_TASK DIRECTIONS_
If a record holds a picture, leave the picture out and repeat everything else exactly.

Segment Open

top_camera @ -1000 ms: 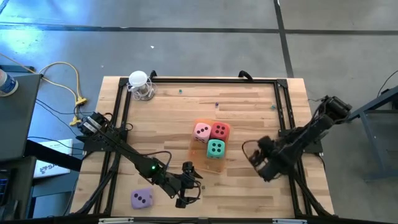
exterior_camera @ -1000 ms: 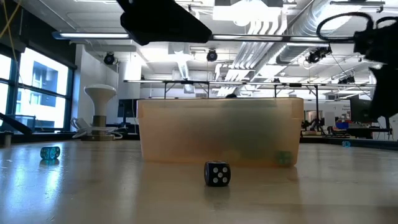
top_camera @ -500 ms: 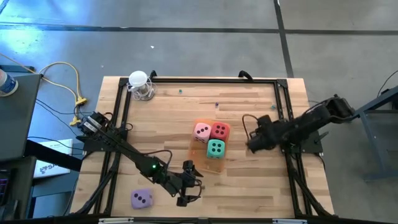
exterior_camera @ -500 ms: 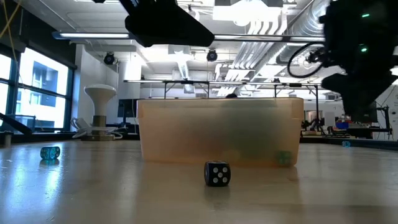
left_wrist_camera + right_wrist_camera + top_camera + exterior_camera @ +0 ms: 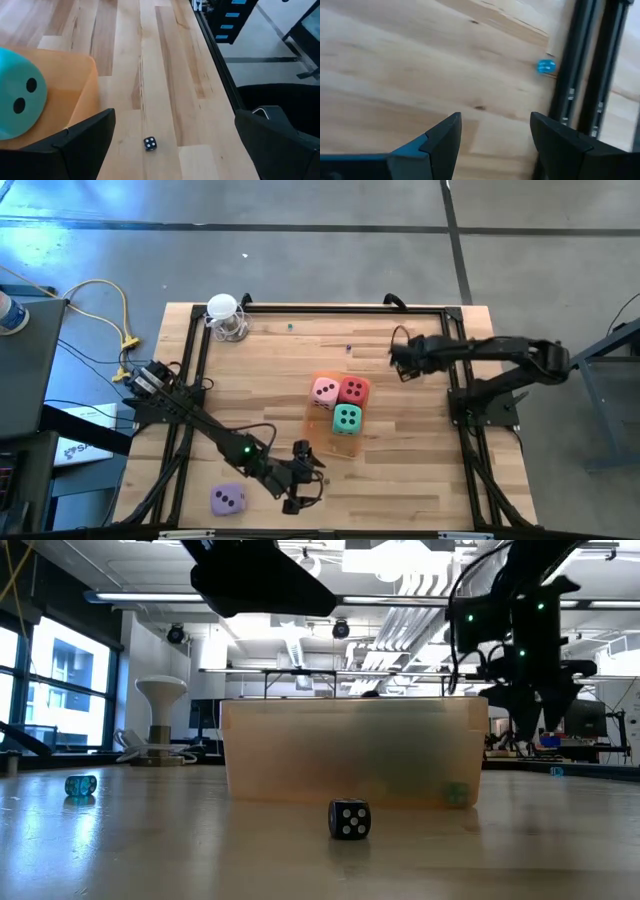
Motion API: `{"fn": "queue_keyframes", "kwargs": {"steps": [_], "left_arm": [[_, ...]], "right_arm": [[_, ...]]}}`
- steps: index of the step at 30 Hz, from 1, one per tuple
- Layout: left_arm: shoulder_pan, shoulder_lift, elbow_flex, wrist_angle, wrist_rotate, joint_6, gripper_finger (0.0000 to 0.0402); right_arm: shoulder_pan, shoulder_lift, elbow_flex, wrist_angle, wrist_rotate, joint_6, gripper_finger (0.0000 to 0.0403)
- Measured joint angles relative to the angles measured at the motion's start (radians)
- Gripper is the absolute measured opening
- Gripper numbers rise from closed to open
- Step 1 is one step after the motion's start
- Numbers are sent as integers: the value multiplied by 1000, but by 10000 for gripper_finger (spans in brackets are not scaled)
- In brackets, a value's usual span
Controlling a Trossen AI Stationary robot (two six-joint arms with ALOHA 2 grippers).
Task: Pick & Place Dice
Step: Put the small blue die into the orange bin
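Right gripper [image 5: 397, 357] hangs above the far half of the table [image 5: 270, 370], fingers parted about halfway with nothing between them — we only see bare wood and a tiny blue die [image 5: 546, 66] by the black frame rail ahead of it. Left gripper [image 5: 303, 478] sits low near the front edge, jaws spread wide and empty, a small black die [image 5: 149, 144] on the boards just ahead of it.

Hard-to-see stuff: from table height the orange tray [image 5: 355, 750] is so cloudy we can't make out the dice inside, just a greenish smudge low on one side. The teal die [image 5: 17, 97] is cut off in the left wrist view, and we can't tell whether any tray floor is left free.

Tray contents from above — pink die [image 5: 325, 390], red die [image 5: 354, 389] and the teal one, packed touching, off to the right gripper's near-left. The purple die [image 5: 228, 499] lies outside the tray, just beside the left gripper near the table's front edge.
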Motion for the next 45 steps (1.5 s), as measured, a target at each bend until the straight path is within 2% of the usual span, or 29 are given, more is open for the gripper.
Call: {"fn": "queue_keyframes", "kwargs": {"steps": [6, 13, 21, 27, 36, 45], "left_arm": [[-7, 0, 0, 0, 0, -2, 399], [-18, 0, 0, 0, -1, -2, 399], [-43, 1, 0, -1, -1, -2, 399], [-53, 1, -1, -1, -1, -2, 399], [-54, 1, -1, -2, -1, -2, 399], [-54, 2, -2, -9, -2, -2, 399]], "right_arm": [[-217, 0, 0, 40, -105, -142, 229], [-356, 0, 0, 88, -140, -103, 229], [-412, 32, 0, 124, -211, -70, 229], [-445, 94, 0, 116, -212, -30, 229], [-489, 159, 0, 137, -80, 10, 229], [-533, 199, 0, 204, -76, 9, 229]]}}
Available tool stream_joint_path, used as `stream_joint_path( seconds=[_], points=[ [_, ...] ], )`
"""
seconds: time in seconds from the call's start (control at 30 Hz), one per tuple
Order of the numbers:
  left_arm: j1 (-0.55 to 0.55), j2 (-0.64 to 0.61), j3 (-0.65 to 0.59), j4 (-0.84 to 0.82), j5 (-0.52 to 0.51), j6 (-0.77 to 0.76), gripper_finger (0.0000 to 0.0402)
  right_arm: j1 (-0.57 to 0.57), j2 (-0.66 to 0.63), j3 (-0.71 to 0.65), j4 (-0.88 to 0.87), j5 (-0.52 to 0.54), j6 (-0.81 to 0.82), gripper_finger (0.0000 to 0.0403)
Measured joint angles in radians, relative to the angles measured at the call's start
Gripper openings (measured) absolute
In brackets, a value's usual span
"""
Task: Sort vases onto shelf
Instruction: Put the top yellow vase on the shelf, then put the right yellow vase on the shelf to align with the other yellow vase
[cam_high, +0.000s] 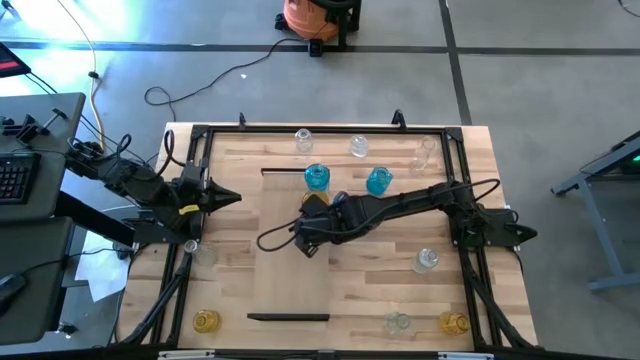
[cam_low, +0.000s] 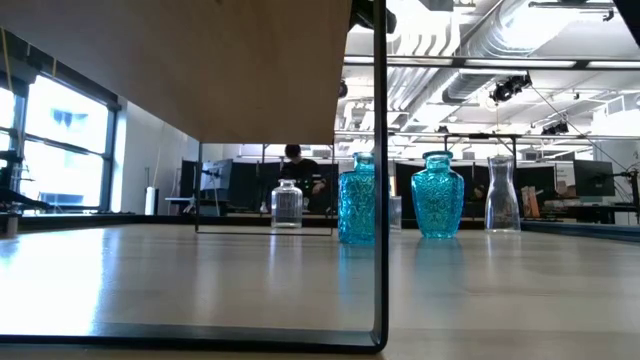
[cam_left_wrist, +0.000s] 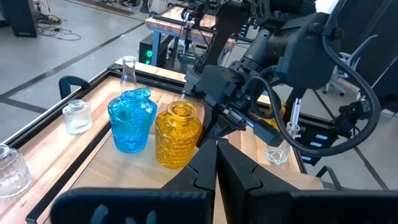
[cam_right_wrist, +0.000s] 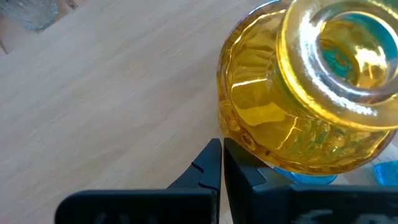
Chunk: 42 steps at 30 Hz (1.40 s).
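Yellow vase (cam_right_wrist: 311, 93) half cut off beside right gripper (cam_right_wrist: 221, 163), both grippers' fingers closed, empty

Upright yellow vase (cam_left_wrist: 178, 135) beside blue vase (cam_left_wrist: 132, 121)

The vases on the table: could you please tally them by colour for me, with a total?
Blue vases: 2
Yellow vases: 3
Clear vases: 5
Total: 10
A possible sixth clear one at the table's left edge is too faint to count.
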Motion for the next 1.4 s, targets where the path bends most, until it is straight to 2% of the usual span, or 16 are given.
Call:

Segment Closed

_OUTPUT_
top_camera @ -1000 ms: 
exterior_camera @ -1000 ms: 
top_camera @ -500 ms: 
exterior_camera @ -500 ms: 
left_wrist_camera + right_wrist_camera + top_camera + exterior_camera @ +0 ms: 
Motion API: `{"fn": "queue_keyframes", "kwargs": {"steps": [_], "left_arm": [[_, ...]], "right_arm": [[_, ...]]}}`
- steps: index of the step at 30 Hz, from 1, one per tuple
- Layout: left_arm: shoulder_pan, shoulder_lift, elbow_flex, wrist_angle, wrist_rotate, joint_6, gripper_finger (0.0000 to 0.0402); right_arm: shoulder_pan, shoulder_lift, elbow_flex, wrist_angle, wrist_rotate, joint_6, gripper_finger (0.0000 to 0.0403)
- Measured joint angles relative to the angles measured at the motion's start (radians)
- Gripper is the absolute measured opening
- Gripper numbers rise from closed to open
- Step 1 is one step after the motion's start
- Numbers are sent as integers: the value multiplied by 1000, but by 10000 for gripper_finger (spans in brackets are not scaled)
- In brackets, a value's usual span
Controlling a Trossen AI Stationary robot (two six-joint arms with ALOHA 2 grippers).
Task: Pick & Place Dice
Step: Put the small blue die into the orange bin
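Right gripper [image 5: 397, 357] hangs above the far half of the table [image 5: 270, 370], fingers parted about halfway with nothing between them — we only see bare wood and a tiny blue die [image 5: 546, 66] by the black frame rail ahead of it. Left gripper [image 5: 303, 478] sits low near the front edge, jaws spread wide and empty, a small black die [image 5: 149, 144] on the boards just ahead of it.

Hard-to-see stuff: from table height the orange tray [image 5: 355, 750] is so cloudy we can't make out the dice inside, just a greenish smudge low on one side. The teal die [image 5: 17, 97] is cut off in the left wrist view, and we can't tell whether any tray floor is left free.

Tray contents from above — pink die [image 5: 325, 390], red die [image 5: 354, 389] and the teal one, packed touching, off to the right gripper's near-left. The purple die [image 5: 228, 499] lies outside the tray, just beside the left gripper near the table's front edge.
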Motion for the next 45 steps (1.5 s), as measured, a target at each bend until the straight path is within 2% of the usual span, or 29 are given, more is open for the gripper.
Call: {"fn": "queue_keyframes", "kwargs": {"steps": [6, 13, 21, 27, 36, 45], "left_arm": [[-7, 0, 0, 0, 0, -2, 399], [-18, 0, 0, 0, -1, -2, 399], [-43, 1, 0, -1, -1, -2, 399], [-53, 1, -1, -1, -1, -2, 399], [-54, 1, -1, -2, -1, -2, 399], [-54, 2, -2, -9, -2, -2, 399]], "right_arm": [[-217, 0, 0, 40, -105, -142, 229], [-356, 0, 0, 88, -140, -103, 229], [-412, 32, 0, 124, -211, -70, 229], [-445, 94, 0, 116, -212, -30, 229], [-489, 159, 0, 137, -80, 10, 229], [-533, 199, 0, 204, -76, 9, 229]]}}
Available tool stream_joint_path, used as `stream_joint_path( seconds=[_], points=[ [_, ...] ], )`
"""
seconds: time in seconds from the call's start (control at 30 Hz), one per tuple
Order of the numbers:
  left_arm: j1 (-0.55 to 0.55), j2 (-0.64 to 0.61), j3 (-0.65 to 0.59), j4 (-0.84 to 0.82), j5 (-0.52 to 0.51), j6 (-0.77 to 0.76), gripper_finger (0.0000 to 0.0402)
  right_arm: j1 (-0.57 to 0.57), j2 (-0.66 to 0.63), j3 (-0.71 to 0.65), j4 (-0.88 to 0.87), j5 (-0.52 to 0.54), j6 (-0.81 to 0.82), gripper_finger (0.0000 to 0.0403)
Measured joint angles in radians, relative to the angles measured at the call's start
Gripper openings (measured) absolute
In brackets, a value's usual span
"""
Task: Sort vases onto shelf
Instruction: Put the top yellow vase on the shelf, then put the right yellow vase on the shelf to align with the other yellow vase
[cam_high, +0.000s] 
[cam_low, +0.000s] 
[cam_left_wrist, +0.000s] 
[cam_right_wrist, +0.000s] 
Chunk: 42 steps at 30 Hz (1.40 s).
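Yellow vase (cam_right_wrist: 311, 93) half cut off beside right gripper (cam_right_wrist: 221, 163), both grippers' fingers closed, empty

Upright yellow vase (cam_left_wrist: 178, 135) beside blue vase (cam_left_wrist: 132, 121)

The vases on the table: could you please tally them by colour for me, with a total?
Blue vases: 2
Yellow vases: 3
Clear vases: 5
Total: 10
A possible sixth clear one at the table's left edge is too faint to count.
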Motion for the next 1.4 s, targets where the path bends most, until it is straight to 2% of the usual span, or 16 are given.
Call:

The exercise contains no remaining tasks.